Joseph Conrad (ship)
|
|
This article needs additional citations for verification. Please help improve this article by adding citations to reliable sources. Unsourced material may be challenged and removed. (September 2007) |
| Career | |
|---|---|
| Name: | Joseph Conrad |
| Namesake: | Joseph Conrad |
| Builder: | Burmeister & Wain, Copenhagen, Denmark |
| Launched: | 1882, as Georg Stage |
| Acquired: | 1934 |
| Homeport: | Mystic Seaport, Mystic, Connecticut |
| Status: | Museum and training ship |
| General characteristics | |
| Type: | Sailing ship |
| Displacement: | 213 long tons (216 t) |
| Length: | 118 ft (36 m) sparred 100 ft 8 in (30.68 m) on deck |
| Beam: | 25 ft 3 in (7.70 m) |
| Draft: | 12 ft (3.7 m) |
| Sail plan: | Full rigged ship |
Joseph Conrad is an iron-hulled sailing ship, originally launched as the Georg Stage in 1882 and used to train sailors in Denmark. After sailing around the world as a private yacht in 1934 it served as a training in the United States, and is now a museum ship at Mystic Seaport in Connecticut.
[edit] Service history
Australian sailor and author Alan Villiers saved Georg Stage from the scrappers and renamed the ship in honor of famed sea author Joseph Conrad. Villiers planned a circumnavigation with a crew of mostly boys. Conrad sailed from Ipswich on October 22, 1934, crossed the Atlantic Ocean to New York City, then down to Rio de Janeiro, Cape Town, and across the Indian Ocean and through the East Indies. After stops in Sydney, New Zealand, and Tahiti, Conrad rounded Cape Horn and returned to New York on October 16, 1936, having travelled a total of some 57,000 miles.

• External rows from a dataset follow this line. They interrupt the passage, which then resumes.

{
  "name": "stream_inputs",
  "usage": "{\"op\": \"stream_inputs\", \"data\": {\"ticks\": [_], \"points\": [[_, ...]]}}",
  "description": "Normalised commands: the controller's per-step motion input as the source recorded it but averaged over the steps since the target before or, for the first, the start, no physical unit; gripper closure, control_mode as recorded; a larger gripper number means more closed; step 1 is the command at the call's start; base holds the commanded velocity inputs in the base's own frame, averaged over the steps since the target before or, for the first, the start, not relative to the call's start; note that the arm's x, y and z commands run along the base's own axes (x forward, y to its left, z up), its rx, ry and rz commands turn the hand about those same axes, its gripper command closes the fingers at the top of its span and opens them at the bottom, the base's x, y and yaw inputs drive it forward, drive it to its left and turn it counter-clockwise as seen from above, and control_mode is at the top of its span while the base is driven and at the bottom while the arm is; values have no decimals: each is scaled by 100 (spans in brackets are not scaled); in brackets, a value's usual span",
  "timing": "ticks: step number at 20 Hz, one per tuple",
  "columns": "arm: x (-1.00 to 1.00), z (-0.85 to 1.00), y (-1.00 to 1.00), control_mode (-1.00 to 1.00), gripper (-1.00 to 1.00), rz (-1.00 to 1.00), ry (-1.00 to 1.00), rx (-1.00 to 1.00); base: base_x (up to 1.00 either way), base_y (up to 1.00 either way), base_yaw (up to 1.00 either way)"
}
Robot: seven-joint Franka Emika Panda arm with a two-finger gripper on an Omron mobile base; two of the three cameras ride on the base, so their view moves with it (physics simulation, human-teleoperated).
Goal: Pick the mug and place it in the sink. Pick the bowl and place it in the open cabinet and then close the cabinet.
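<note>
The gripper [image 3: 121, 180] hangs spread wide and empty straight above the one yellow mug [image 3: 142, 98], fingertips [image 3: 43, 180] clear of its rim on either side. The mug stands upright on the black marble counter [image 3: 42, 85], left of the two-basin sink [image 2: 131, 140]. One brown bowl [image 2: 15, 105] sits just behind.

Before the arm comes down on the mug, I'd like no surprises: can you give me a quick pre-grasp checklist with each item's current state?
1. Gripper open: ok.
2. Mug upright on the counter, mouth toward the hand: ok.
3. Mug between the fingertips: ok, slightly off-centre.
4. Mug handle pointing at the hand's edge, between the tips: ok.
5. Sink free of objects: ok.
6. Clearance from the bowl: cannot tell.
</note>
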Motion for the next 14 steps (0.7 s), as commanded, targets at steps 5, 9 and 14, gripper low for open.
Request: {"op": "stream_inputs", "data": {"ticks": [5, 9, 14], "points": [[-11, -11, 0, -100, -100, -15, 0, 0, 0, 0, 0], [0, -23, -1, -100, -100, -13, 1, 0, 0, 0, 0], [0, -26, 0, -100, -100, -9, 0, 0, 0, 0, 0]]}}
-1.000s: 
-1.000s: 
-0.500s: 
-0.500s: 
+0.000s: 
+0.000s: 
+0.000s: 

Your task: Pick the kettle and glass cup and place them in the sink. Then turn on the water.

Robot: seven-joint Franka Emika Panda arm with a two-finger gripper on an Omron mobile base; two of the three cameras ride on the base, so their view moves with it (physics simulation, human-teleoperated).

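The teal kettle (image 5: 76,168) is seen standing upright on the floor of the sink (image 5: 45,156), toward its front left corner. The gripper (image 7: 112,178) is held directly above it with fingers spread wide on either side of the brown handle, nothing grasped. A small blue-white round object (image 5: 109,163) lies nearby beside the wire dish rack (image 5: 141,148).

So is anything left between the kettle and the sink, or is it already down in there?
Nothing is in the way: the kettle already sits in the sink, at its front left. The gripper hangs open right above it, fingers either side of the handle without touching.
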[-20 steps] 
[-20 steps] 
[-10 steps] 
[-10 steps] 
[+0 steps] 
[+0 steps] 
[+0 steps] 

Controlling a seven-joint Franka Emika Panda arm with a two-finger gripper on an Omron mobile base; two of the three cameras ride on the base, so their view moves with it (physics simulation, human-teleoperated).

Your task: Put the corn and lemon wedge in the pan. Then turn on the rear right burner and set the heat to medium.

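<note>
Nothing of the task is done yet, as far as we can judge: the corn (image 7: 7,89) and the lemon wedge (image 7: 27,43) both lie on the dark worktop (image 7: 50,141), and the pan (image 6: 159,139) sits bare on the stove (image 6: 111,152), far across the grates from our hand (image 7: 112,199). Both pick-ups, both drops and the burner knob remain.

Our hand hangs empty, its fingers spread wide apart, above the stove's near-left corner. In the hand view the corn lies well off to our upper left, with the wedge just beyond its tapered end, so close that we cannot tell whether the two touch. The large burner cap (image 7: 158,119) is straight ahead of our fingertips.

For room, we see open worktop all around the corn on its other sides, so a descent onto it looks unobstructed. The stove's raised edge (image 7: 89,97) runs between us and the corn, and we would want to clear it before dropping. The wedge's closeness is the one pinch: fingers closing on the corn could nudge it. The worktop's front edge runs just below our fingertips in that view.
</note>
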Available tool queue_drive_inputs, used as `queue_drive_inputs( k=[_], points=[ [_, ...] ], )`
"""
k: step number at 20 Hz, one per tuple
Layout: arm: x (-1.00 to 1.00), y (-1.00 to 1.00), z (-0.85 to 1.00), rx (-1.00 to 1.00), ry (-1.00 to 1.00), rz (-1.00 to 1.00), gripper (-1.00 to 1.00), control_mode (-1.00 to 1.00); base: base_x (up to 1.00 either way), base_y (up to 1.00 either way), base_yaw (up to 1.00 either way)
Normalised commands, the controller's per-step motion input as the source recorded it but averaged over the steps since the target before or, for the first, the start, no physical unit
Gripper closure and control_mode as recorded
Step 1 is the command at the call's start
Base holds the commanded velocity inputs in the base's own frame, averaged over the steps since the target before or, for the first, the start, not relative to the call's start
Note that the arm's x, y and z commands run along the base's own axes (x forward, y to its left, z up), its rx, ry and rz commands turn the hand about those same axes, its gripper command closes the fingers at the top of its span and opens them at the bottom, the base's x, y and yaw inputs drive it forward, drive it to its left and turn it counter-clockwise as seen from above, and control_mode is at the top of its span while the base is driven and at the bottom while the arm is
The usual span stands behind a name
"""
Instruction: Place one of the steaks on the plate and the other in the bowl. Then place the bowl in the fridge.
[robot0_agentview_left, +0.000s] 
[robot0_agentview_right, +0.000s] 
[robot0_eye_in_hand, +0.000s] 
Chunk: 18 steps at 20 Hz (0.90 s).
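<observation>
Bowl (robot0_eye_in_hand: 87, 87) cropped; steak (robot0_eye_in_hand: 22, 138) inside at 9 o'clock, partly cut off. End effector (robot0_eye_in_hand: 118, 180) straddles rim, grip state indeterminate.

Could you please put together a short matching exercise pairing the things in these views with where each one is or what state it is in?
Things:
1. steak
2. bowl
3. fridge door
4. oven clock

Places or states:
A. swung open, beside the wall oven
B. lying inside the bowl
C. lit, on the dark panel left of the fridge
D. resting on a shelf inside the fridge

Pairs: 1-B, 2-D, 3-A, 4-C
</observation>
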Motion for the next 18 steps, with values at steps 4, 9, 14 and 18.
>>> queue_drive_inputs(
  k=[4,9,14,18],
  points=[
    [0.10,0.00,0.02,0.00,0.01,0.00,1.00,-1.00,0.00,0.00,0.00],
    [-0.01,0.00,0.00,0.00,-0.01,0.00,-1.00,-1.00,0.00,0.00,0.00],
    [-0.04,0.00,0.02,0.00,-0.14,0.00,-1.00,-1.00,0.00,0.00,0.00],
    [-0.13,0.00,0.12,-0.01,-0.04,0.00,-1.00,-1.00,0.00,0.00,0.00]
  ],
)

Villiers was bankrupted as a result of the expedition (although he did get three books out of the episode - Cruise of the "Conrad", Stormalong, and Joey Goes to Sea), and sold the ship to George Huntington Hartford, founder of The Great Atlantic & Pacific Tea Company, who added an engine and used her as a yacht. In 1939 Hartford transferred the vessel to the Maritime Commission, who used her for training until 1945. After being laid up for two years, the ship was transferred to Mystic Seaport.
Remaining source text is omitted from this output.